Hi Dan

On 25 Jul 2007, at 15:18, Dan Licata wrote:

Hi Conor,


[..]

Why are you so fatalistic about "with" in Haskell?

I guess I'm just fatalistic, generally. Plausibility is not something
I'm especially talented at.

  Is it harder to
implement than it looks?

For Haskell, it ought to be very easy.

It seems to be roughly in the same category as
our view pattern proposal, in that it's just an addition to the syntax
of pattern matching, and it has a straightforward elaboration into the
internal language.

Even on the source level, the with-blocks just expand as "helper
functions". I wonder if I have the time and energy to knock up a
preprocessor...

  (Well, for Haskell it's more straightforward than
for Epigram, because we don't need to construct the evidence for ruling
out contradictory branches, etc., necessary to translate to inductive
family elims.)

In the dependently typed setting, it's often the case that the
"with-scrutinee" is an expression of interest precisely because it occurs
in the *type* of the function being defined. Correspondingly, an
Epigram implementation should (and the Agda 2 implementation now does)
abstract occurrences of the expression from the type.

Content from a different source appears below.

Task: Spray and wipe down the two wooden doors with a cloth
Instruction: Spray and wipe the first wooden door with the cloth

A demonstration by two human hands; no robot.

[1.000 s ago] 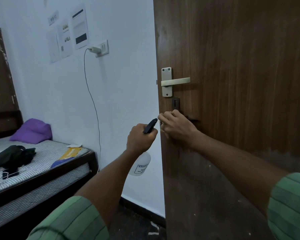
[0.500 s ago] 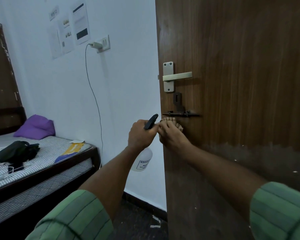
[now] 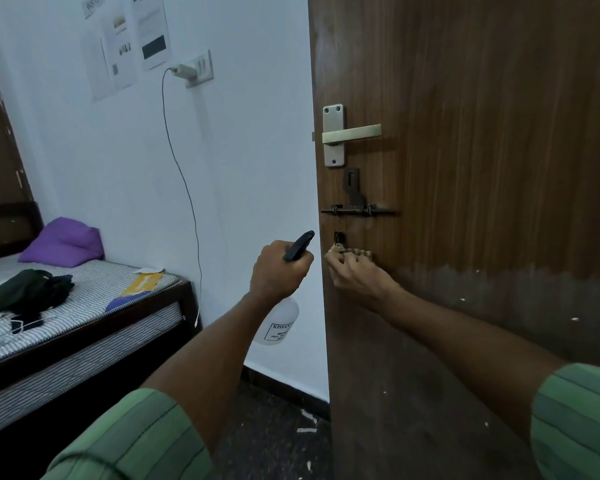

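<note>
While pressing a crumpled cloth (image 3: 352,251) against the wooden door (image 3: 482,168), just below the dark sliding bolt (image 3: 357,211) and near the door's left edge, gripping it with the curled fingers of the right hand (image 3: 355,275). Holding a spray bottle (image 3: 279,325) in the left hand (image 3: 278,271), fingers wrapped around its neck, the black nozzle (image 3: 298,245) pointing up and to the right towards the door edge, the white body hanging below the fist. Keeping both hands close together, the left one in front of the white wall (image 3: 250,168), just beside the door. Showing a silver lever handle (image 3: 347,135) higher on the door, above the bolt. Showing a paler, duller band across the lower part of the door, with small white specks. Lying at the left: a bed (image 3: 84,306) with a striped mattress, a purple pillow (image 3: 63,242) and dark clothes (image 3: 28,294). Hanging from a wall socket (image 3: 198,67): a thin cable (image 3: 184,188).
</note>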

That makes things
a bit trickier to implement, but it's just the thing you need to replace
"stuck" computations in types with actual values. The "with" construct
is what makes it possible to keep all the layers of computation in step.

It's so often exactly the thing you need in dependently typed programming,
so maybe that's a point in its favour as a conceivable Haskell feature,
given the flow of the type-level computation tide.